The 19th century belonged to the U.K., once the richest and most powerful nation on earth. The 20th century belonged to the U.S., but the 21st century will belong to China. The Chinese are some of the most capitalist people on earth. And it's a different capitalism to what you might have thought. In China, they save almost 20% of their incomes, compared to 2% here in the U.S. Besides that, the Chinese people are very hard working people, they don't worry about how many vacation days they might get, no, they worry about how many days they are allowed to work.

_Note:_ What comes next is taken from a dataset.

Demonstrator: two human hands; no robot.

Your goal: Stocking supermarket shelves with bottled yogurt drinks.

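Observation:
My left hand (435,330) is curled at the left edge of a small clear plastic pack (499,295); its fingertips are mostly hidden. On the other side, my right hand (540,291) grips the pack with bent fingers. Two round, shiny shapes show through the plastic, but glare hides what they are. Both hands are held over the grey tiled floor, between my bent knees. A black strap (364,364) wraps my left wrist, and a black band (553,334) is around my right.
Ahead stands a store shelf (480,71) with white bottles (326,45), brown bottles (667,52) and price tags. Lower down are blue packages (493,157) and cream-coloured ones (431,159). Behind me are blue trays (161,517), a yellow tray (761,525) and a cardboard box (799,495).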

China's emergence as a leading world economy has put more demand in natural resources and basic commodities. China needs lead. It needs nickel. It needs tin...and rubber and copper and cotton and petroleum and sugar. There's nothing that can change the basic demand for these commodities over the medium to long term. Nothing. And what this means is that in the coming decade the price of these commodities will go up.

US Dollar Market

In this other front, Americans owe $8 trillion to the rest of the world,situation that will probably get worse in the next four years. The dollar is now fundamentally a fragile currency, and still has a long way to fall. The dollar closed Friday November 12/04 at $1.2972 versus the euro, having made a new intraday high at $1.3004 earlier in the day. The euro has never before traded as high. The dollar of course is not on some permanent downward path. It will eventually find a bottom, probably ridiculously low, the trade deficit thing will get sorted out and then the dollar will start to rise.

Gold Market

Gold is hitting a fresh 16-year high, gaining $4.50 on the week to close at $437.90. Some Natural resources are still cheap and plentiful too. However this will change in the coming years. Certain opportunities are exceptional, for example in Alumbrera, a world-class copper mine where copper is mined cheaper than anywhere in the world. Literally, the net cost of production is zero, or (unbelievably) less... thanks to gold being a byproduct of copper production.

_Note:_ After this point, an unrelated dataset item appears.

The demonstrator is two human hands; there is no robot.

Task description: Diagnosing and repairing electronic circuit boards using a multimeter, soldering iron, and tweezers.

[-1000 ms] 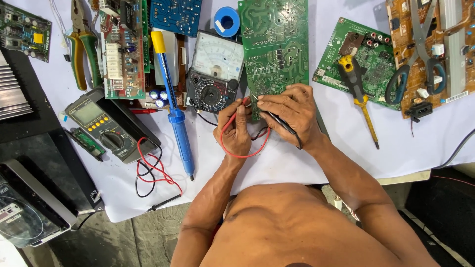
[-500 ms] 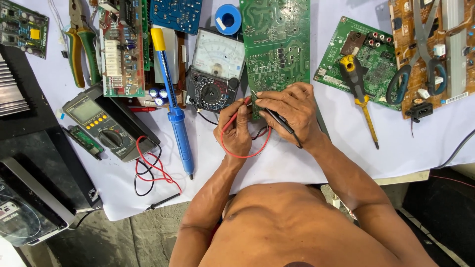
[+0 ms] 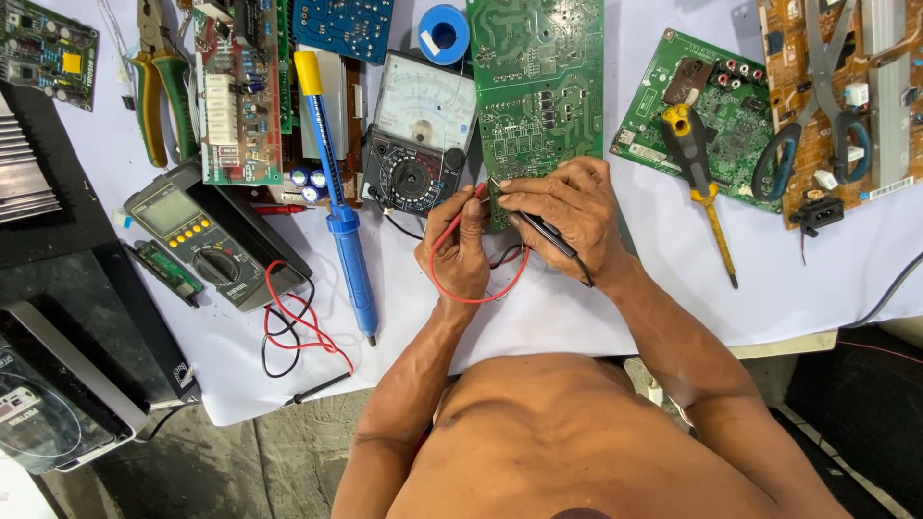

"Existing mine output is falling," says Merrill Lynch. Gold bears expect central bank selling to make up the difference - and more. European banks have been selling their gold for years. They agreed among themselves not to sell too much in any given year - the Washington Agreement. But now it appears that they're becoming reluctant to sell gold at all. Usually, they replace gold with U.S. dollar assets, which have been losing ground against the euro at the rate of about 15% per year...and against gold at about the same pace. Why would they want to shift from an appreciating asset to a depreciating one?

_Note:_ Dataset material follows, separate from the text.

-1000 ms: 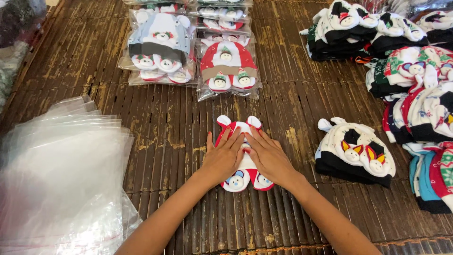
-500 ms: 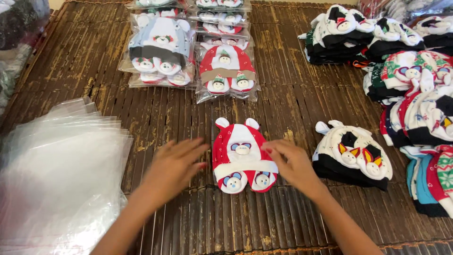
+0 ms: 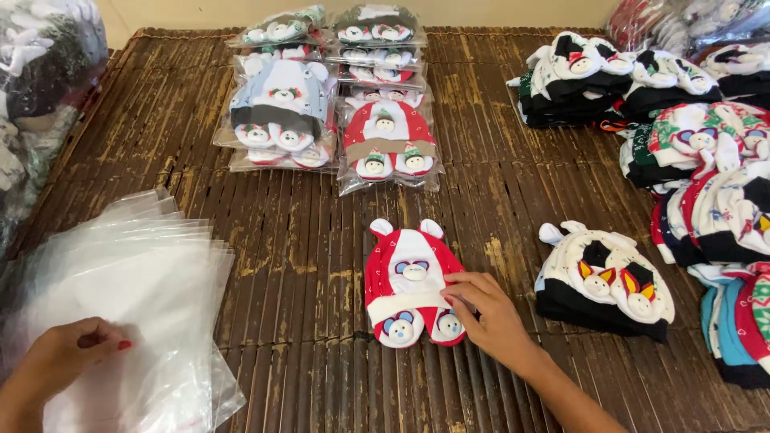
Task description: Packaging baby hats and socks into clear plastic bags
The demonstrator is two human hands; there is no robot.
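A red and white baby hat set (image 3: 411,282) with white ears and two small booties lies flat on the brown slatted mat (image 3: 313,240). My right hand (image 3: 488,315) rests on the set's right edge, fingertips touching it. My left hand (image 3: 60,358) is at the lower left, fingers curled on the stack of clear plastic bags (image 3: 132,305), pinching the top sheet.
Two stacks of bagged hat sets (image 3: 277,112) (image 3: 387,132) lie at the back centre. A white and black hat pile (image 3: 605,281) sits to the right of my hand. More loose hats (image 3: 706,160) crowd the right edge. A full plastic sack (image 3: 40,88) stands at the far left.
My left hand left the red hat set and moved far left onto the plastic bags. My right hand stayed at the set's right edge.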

Gold is a good investment at present. Not that we know how things will turn out, but there's less of a penalty for being wrong. Could gold go down? Yes, but it is practically impossible to imagine a situation in which it would go down a lot, without also imagining that other things - such as the Dow - could go down a lot more.

Oil and ther Markets

Oil fell over 5% last week, closing at $47.32, providing a boon for the stock market. The Dow is now in positive territory for the year, having gained 151 points last week. The Industrials Index closed at 10,539. The S&P and the Nasdaq were also higher. The Nasdaq gained 46 to 2,085 while the S&P closed up 18 to 1,184. Silver is at $7.47.